Restate word for word the lines in the listing below, starting at the line containing "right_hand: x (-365" and ending at the line containing "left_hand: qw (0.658", both included; leave out the rest.

___ SOURCE MATERIAL ___

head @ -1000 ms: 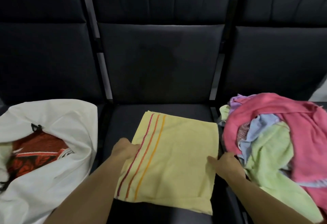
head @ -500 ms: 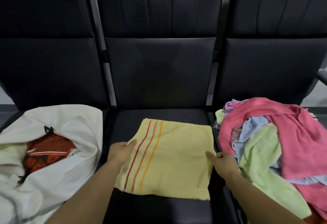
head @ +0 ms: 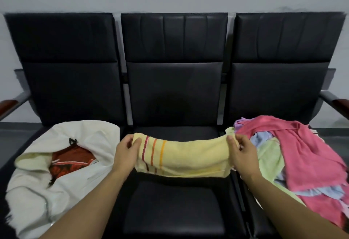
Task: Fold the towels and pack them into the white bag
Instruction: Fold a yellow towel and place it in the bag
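Item: yellow towel [head: 186, 158], striped red, orange and yellow near its left end, folded to a long band and held lifted above the middle seat [head: 175, 206] at frame centre. Our left hand [head: 125, 156] pinches its left end, thumb on top; our right hand [head: 242, 157] pinches its right end the same way; both are closed on the cloth. The band sags between them, and the lower layers hang a little uneven, so we judge the fold may slip open if either pinch loosens, or skew if the ends are brought together out of line. Destination: white bag [head: 62, 172], lower left on the left seat, mouth open toward us, a red patterned cloth [head: 70, 160] already inside; the mouth looks slack and partly collapsed, so the towel could catch on its rim and unfold. Just beside our right hand: towel pile [head: 294, 159], pink, green, blue, on the right seat; a trailing edge could drag a loose piece along. Open room: the middle seat beneath is bare; seat backs stand behind, armrests at far left and right edges.
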Demonstrator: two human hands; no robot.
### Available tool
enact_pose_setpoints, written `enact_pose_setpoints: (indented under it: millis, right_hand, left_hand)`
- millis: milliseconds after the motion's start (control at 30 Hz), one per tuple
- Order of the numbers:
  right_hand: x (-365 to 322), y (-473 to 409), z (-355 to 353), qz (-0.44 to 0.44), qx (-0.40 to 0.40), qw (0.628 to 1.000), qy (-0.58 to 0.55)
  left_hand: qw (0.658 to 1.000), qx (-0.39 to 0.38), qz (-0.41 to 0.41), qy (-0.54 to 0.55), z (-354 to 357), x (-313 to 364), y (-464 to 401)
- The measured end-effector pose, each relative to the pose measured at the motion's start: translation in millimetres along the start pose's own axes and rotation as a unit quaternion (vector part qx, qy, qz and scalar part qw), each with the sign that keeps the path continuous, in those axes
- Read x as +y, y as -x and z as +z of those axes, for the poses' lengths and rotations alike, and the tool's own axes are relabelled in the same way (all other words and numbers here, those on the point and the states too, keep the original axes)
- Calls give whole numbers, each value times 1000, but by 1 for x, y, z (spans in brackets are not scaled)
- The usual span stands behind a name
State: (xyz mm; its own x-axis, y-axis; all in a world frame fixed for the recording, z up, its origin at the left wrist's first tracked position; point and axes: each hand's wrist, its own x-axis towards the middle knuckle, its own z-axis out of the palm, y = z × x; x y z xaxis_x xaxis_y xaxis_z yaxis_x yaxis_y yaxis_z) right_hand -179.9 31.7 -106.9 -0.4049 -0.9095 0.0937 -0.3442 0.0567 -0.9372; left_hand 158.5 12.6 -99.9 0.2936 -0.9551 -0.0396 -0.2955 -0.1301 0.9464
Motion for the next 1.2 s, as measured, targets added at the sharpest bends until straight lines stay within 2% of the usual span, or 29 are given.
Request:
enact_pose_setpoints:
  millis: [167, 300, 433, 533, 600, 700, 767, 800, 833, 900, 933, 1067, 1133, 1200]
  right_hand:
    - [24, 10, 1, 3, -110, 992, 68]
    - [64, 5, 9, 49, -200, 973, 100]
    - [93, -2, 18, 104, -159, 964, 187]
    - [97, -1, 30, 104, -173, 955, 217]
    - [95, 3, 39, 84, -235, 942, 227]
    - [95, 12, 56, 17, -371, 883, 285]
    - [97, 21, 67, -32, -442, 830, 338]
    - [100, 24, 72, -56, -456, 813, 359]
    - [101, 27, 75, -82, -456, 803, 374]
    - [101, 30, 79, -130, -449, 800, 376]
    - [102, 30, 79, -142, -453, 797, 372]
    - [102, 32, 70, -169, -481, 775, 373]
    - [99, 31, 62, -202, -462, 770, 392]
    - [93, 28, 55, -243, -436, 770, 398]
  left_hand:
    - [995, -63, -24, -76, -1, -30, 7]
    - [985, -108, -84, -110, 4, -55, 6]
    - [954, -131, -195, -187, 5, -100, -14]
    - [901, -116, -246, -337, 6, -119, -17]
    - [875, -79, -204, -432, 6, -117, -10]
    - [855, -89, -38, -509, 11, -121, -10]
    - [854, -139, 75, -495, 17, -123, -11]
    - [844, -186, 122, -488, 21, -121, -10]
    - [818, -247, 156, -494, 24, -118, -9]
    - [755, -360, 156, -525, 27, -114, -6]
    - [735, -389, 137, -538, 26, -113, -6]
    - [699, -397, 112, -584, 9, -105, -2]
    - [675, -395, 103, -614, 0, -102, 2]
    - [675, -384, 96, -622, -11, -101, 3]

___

* [TASK ANSWER]:
  right_hand: x (-365 to 322), y (-473 to 409), z (-355 to 353), qz (-0.44 to 0.44), qx (-0.40 to 0.40), qw (0.628 to 1.000), qy (-0.58 to 0.55)
  left_hand: qw (0.658 to 1.000), qx (-0.39 to 0.38), qz (-0.41 to 0.41), qy (-0.54 to 0.55), z (-354 to 357), x (-313 to 364), y (-464 to 401)

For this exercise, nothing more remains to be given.